The exemption of land tax for the home also distorts the mix of housing supply. Much of the tax on rental housing is passed on to tenants as higher rents, making housing less affordable.
In addition, state land taxes based on individual properties discriminate against the ownership of multiple properties. This reduces national efficiency benefits from economies of scale – Australia is very unusual in the number of small or individual rental property owners.
A broad-based land tax with a flat rate is the least distorting of all general taxes, and it can raise stable and substantial revenues to fund state services.
Local government rates provide a good foundation for a reformed broad-based land tax. To make life simpler, state governments could put land tax and rates on the same return. As the Grattan Institute recently argued in its property tax paper, a doubling of current local government rates would replace the revenue of stamp duty and current state land taxes.

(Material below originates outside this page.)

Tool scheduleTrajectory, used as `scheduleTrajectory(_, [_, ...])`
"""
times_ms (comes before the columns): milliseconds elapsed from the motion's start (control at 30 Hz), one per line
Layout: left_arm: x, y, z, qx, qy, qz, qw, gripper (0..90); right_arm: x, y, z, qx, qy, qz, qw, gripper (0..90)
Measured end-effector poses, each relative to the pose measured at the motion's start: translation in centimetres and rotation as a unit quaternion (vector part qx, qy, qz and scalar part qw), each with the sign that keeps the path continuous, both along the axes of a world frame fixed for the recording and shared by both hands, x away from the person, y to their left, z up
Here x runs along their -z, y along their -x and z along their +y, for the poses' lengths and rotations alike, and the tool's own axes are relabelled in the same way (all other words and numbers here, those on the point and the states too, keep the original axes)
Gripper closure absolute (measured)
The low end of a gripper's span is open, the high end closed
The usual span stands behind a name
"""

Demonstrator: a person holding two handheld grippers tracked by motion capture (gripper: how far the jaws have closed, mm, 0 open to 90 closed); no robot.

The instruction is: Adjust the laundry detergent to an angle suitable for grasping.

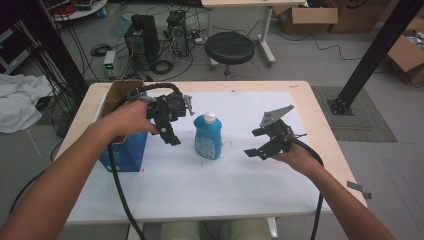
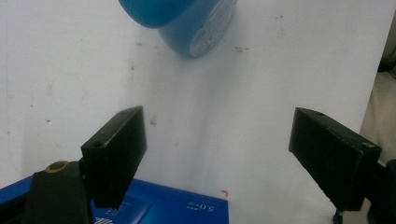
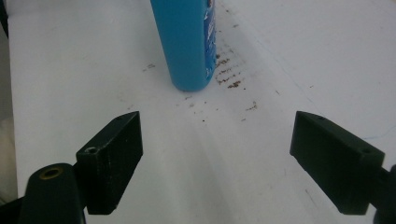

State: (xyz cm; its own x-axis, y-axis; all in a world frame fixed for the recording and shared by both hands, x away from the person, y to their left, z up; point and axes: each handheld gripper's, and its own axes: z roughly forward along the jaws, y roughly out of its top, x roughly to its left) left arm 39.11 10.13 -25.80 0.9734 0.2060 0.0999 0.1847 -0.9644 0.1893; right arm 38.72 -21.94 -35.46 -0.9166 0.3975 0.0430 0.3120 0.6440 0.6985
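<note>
One blue bottle point(image 1: 208, 136) stands upright on the white table cover point(image 1: 240, 185), long axis vertical, white cap point(image 1: 210, 118) on top; its contents cannot be told; a blue cardboard box point(image 1: 122, 131) sits at the table's left edge, top flaps open, inside hidden; the left gripper point(image 1: 169, 131) hangs just left of the bottle, jaws spread wide, holding nothing; the right gripper point(image 1: 257, 143) hovers to its right, jaws likewise wide apart and empty.

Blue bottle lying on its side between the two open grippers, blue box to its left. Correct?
Not quite. The blue bottle stands upright, white cap on top, as the high view shows. It is between the open left gripper and right gripper, with the blue box to its left.
</note>
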Motion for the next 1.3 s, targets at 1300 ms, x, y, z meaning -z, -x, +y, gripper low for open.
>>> scheduleTrajectory(1300, [0.3, 0.0, -0.3, 0.001, -0.005, 0.000, 1.0000, 19.6, 3.3, 1.3, 3.0, 0.063, -0.166, -0.091, 0.9798, 15.3])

A national definition of the land tax base should apply, but each state could levy different flat rates if they chose.
Sadly, Freebairn & Stewart also like Payroll Tax, a vile impost that weighs on labour incomes and gives a free carry to private capital incomes from business profits and rents.
The average excess burden on Payroll Tax means it costs $1.43 for every dollar raised, and is exactly the sort of tax we should scrap. It lowers wages, makes job creation harder and shrinks the value-add of workers.
That free carry for private capital incomes also inflates the market price of land, a heavy burden on young adults struggling to provide for their families.
We have heard over the years all sorts of self-serving nonsense about level playing fields and economic incentives. Untaxing wages, untaxing enterprise and taxing the land would deliver exactly these desired outcomes.
Thank you, Freebairn & Stewart – at least in part.